Specifically, we first characterize the type of arguments as Study, Factual, Opinion, and Reasoning. Like many other texts in natural language, it is almost impossible to fully classify all types of arguments by merely four types. We think these four types are the most fundamental and independent ones (even though we still found some arguments lie in the boundary of two or more types).

  • Study A 2015 peer-reviewed study found “compelling evidence that the use of realistic controllers can have a significant effect on the level of cognitive aggression.”
  • Factual The 18-year old gunman who killed 9 people in Munich Germany, on Friday was a fan of first-person shooter video games.
  • Opinion As a parent and grandparent, I think it is important people know everything they can about the extremely violent nature of some of these games.
  • Reasoning Violent video games require active participation and identification with violent characters, which reinforces violent behavior.
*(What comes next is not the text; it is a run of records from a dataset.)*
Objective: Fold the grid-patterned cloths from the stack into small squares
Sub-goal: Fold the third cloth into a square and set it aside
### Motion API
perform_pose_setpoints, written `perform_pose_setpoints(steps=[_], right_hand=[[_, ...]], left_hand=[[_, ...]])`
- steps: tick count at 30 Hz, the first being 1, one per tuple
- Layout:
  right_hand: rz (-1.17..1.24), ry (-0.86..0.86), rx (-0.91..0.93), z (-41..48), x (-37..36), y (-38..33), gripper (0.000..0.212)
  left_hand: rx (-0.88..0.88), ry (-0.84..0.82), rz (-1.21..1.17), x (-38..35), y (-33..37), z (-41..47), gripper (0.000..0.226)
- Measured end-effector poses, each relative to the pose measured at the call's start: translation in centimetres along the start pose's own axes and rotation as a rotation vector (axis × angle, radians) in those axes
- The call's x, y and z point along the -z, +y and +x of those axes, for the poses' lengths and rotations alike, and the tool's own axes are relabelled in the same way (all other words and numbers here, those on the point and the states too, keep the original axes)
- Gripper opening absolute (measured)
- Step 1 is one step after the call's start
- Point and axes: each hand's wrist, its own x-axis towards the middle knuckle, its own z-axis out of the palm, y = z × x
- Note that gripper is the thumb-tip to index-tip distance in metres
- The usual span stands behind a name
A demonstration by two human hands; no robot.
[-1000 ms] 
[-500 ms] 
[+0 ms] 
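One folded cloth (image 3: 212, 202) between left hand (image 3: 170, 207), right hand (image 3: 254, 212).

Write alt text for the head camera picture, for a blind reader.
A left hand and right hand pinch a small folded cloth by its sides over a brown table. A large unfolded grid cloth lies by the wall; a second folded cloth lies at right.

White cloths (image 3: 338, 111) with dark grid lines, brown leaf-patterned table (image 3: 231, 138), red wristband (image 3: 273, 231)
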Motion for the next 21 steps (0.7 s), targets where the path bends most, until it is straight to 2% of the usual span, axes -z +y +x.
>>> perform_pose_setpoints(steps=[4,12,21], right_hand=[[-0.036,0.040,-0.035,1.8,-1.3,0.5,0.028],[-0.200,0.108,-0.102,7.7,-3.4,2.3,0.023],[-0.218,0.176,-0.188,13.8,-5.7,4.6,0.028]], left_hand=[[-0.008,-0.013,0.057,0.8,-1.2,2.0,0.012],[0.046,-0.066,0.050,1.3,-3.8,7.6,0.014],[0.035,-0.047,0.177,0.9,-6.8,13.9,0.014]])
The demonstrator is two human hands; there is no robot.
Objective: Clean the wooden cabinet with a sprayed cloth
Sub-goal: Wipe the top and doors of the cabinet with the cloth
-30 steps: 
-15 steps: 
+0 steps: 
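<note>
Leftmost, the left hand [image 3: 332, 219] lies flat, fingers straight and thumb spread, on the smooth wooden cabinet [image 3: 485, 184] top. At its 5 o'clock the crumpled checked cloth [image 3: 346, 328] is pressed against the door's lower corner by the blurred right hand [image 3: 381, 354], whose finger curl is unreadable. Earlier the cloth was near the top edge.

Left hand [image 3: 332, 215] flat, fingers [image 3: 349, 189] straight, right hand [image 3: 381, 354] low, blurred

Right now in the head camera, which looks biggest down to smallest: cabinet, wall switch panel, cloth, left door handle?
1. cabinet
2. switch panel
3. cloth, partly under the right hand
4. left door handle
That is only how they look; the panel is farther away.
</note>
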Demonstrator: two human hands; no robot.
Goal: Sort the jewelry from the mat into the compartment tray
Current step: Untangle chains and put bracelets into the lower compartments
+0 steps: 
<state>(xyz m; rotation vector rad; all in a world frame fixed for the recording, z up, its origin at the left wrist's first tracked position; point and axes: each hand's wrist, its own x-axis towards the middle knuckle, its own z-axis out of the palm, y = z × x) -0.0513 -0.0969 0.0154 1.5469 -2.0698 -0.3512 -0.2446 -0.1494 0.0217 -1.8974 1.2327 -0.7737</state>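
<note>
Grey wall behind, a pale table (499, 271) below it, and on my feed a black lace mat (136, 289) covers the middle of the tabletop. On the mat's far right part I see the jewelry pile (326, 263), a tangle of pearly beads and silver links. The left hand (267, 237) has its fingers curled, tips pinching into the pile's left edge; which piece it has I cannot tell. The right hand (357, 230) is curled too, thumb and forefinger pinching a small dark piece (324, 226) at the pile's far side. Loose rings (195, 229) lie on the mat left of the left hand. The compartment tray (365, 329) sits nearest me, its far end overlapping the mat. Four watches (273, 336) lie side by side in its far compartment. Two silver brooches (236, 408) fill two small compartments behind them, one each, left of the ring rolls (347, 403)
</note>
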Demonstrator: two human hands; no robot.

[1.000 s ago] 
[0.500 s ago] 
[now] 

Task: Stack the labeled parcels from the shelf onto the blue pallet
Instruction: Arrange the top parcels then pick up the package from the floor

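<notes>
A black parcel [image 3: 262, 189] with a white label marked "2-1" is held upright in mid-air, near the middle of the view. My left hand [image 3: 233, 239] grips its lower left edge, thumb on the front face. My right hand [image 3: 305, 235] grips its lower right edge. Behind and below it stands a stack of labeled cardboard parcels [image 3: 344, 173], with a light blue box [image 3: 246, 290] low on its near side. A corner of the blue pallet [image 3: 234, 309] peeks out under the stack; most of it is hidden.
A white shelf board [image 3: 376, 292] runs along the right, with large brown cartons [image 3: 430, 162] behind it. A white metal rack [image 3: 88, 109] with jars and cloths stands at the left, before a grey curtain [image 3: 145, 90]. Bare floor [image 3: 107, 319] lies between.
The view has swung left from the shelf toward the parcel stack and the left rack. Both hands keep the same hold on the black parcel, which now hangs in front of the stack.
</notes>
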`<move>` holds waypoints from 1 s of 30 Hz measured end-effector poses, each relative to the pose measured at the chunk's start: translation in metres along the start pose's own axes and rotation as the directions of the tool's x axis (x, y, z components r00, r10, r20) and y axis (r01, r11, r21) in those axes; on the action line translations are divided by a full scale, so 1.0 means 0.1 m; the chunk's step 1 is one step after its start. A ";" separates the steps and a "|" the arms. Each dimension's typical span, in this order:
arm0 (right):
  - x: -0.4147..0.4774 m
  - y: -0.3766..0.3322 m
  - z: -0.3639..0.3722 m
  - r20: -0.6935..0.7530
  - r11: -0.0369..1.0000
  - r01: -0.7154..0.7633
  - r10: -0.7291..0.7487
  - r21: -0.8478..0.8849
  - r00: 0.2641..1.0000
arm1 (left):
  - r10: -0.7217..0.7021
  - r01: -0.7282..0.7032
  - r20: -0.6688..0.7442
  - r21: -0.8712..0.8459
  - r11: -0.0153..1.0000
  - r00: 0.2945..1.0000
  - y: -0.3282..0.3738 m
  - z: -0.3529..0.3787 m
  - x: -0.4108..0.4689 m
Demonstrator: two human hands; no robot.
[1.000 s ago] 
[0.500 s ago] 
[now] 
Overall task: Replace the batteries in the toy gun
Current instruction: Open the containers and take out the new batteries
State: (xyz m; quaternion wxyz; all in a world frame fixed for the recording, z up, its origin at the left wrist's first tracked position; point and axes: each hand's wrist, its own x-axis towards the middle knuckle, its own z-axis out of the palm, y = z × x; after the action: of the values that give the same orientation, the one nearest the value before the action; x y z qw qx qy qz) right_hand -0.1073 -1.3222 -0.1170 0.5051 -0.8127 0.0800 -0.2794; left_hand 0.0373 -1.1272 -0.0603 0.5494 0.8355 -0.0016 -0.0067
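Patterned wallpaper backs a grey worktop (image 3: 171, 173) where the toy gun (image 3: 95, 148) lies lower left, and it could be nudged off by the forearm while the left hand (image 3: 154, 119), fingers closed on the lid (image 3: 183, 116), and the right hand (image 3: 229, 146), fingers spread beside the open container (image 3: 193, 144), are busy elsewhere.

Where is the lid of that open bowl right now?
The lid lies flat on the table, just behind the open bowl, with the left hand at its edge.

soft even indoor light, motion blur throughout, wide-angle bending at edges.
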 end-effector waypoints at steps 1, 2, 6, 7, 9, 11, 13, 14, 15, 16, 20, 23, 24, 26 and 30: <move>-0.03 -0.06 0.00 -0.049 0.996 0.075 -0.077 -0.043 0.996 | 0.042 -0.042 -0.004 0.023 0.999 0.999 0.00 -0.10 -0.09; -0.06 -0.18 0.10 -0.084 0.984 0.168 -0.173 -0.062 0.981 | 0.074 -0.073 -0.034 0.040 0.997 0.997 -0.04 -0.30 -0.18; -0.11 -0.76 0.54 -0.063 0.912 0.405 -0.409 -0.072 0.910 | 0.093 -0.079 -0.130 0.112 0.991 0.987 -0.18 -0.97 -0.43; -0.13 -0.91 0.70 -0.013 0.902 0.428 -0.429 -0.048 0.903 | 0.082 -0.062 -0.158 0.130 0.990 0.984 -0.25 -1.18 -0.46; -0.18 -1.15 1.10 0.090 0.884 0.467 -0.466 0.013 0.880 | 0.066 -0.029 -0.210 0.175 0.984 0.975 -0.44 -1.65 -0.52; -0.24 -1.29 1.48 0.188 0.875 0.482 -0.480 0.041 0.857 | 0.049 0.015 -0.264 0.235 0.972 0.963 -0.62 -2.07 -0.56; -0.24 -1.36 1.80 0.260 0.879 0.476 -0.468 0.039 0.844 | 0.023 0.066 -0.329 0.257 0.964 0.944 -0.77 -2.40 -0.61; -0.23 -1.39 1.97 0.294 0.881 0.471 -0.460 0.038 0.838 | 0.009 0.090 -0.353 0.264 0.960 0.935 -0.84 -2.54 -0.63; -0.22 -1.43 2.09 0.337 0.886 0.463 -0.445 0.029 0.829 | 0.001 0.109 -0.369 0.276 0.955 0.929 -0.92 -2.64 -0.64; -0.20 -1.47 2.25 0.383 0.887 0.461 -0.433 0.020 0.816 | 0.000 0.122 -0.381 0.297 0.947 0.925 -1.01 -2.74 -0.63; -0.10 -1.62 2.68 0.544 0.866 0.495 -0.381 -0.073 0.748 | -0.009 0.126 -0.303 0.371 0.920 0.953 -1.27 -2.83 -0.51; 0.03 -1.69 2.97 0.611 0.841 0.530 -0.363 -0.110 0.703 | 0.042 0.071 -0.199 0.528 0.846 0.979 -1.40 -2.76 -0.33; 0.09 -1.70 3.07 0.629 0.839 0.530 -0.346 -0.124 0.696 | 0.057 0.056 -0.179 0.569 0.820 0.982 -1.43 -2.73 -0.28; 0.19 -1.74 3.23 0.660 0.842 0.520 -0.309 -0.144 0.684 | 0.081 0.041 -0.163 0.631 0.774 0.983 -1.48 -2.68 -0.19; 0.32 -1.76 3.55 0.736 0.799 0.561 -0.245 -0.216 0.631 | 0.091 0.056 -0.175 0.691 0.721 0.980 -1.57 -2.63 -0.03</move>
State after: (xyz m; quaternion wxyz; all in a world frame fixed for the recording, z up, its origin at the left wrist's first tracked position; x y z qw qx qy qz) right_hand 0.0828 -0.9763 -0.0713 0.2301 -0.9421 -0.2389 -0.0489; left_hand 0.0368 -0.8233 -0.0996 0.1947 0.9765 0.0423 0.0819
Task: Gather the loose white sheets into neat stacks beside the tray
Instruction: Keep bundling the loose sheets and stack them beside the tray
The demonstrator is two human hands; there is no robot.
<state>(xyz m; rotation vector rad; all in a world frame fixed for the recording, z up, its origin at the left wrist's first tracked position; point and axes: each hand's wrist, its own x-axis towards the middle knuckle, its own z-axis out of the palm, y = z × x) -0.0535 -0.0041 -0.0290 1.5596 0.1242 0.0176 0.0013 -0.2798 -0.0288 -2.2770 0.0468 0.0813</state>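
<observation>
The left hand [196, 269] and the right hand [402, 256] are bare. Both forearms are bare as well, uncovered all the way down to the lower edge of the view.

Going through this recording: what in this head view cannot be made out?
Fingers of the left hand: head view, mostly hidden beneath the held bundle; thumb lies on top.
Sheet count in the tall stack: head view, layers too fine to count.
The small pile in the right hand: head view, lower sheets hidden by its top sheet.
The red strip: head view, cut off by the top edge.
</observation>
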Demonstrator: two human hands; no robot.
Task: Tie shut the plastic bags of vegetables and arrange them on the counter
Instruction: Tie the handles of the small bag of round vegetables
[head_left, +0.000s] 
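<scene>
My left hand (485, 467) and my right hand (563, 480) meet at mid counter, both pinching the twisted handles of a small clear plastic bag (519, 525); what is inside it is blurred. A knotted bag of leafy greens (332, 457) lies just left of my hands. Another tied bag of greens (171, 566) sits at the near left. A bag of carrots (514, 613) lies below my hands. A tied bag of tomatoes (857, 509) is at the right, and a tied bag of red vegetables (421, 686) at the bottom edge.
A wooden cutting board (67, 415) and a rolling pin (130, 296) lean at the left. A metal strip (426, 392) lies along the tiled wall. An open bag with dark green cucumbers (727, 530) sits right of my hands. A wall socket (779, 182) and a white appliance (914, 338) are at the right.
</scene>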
So why would we need this type information? We conjecture that for different debate topics and claims, humans have tendencies to use different types of arguments. Knowing the type of a candidate argument can help us to decide if it might be a proper argument for the given claim. For example, if the claim is very general, like Video games are bad for young people, there are wider selection of arguments than a claim like Video games lead to cognitive aggression. Also for such specific claim, results from research studies are preferred than incidental events or logical reasoning.

To include the type information for relevant argument detection, we design a special feature set which we called Composite Features in our paper. The idea is simple, for each single feature we create four feature functions, each corresponding to one type. And after applying our type prediction model, we only set one of those four feature values to the actual feature values, and let all others to be zero. Experimental results proved the effectiveness of using such feature sets, which also suggests the type information helps.

For details of this work please refer to our paper.